His mother raised a brow and glared at Grant before returning her menacing gaze on Ben. “Maggie runs this lodge by my side, she knows the business inside and out. I won’t have you bulldozing over her, thinking you know what’s best. This time you don’t, Ben.”

Ben studied his mother. When had she become so strong, so sure of herself in business?

“Nor will I have you upsetting her,” his mother continued. “Maggie is like a daughter to me and she’s been with me for a long time.”

The insinuation wasn’t lost on Ben. Maggie had been here when he and his brothers hadn’t. He bristled at the idea of working under Maggie’s supervision.

Whether she knew it or not, his mother needed someone who could do some serious assessing of the business. The lodge needed someone who wasn’t emotionally invested, someone who could tear apart the books, make hard decisions about down-sizing personnel and possibly halting construction on further expansion. Maggie Lawrence wasn’t that person.

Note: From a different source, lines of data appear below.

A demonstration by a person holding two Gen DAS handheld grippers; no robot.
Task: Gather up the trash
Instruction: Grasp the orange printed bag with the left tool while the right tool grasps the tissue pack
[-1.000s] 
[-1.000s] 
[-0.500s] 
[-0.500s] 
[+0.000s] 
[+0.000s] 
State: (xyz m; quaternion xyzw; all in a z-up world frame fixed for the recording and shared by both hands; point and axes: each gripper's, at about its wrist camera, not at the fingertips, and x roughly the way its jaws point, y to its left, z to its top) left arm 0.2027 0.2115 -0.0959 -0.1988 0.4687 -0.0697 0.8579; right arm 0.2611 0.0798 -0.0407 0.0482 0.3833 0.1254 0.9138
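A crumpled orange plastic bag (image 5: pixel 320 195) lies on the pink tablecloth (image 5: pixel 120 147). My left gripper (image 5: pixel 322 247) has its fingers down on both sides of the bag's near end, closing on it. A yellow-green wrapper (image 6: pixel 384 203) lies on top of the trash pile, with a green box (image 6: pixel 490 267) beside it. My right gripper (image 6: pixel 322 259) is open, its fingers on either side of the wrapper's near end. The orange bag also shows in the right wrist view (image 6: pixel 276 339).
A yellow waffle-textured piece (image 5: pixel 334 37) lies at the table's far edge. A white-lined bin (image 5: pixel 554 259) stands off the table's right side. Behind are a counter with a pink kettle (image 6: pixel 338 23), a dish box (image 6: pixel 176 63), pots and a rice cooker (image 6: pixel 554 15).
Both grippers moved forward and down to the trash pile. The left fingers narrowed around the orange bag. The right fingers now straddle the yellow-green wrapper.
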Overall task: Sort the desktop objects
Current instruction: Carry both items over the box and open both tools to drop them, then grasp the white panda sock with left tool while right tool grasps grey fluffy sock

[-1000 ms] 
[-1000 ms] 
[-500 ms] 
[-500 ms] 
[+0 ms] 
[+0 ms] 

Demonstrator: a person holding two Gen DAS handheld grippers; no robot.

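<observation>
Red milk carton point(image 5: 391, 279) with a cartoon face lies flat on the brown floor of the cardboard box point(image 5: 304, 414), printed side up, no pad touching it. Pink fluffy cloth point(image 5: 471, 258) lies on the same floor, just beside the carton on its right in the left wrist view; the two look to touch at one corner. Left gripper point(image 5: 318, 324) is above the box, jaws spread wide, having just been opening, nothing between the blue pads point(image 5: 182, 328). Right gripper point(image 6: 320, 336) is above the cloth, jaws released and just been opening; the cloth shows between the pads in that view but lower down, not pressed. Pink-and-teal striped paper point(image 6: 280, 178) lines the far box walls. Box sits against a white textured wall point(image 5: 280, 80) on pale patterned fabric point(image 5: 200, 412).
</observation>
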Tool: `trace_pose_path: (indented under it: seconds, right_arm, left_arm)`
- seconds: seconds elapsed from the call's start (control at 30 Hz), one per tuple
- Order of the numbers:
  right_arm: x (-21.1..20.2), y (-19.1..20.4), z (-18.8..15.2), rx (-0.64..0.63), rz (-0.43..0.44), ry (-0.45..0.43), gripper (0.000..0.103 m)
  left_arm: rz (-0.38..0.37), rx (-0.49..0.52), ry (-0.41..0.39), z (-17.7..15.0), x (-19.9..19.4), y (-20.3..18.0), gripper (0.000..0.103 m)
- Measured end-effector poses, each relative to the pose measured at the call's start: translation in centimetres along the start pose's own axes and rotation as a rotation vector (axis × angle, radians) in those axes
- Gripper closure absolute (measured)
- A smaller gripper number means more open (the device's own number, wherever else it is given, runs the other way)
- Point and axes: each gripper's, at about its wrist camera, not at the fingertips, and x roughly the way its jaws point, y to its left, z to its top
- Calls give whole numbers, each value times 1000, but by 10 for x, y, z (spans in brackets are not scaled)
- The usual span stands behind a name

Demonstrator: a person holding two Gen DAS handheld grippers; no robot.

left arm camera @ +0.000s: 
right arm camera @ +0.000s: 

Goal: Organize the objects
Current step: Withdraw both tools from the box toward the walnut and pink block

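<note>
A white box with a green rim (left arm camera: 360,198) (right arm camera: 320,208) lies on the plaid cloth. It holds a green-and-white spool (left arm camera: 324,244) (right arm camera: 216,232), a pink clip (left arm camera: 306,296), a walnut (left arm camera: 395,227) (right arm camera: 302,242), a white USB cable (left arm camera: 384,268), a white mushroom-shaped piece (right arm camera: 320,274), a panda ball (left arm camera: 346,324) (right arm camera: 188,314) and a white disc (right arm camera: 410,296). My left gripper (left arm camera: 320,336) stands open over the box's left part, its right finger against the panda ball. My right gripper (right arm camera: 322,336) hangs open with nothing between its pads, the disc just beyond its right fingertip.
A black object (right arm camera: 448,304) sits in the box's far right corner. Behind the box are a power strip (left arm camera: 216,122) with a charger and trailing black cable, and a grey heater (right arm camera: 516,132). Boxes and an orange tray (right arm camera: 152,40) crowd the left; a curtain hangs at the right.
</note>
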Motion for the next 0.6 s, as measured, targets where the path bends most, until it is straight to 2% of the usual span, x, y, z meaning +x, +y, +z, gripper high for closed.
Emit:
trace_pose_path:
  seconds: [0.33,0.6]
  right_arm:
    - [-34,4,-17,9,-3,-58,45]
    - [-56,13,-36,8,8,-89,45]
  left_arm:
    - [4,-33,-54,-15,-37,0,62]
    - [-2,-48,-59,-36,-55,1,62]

Ben would assess the figures in the morning and see what could be cut. The cabin build-outs and barn renovations weren’t too far along in construction. He’d need to decide if they were truly necessary. Maybe it wasn’t too late to stop some of his parents’ ludicrous pipedreams. If that meant sucking it up and working with Maggie for a few months, he could do it.

Ben sighed. “I’ll make it right with Maggie, Ma.” He leaned down and kissed her cheek. “I promise.”

His mother glanced around at his brothers, tears rolling down her cheeks. “Your father was so proud of all you boys. I know he didn’t always show it but—” Her voice broke and she covered her mouth.

Ben wasn’t one hundred percent convinced her words were true, but it didn’t matter. His mother was hurting and there was nothing he and his brothers wouldn’t do to protect her. Even if it meant facing his past and coming home.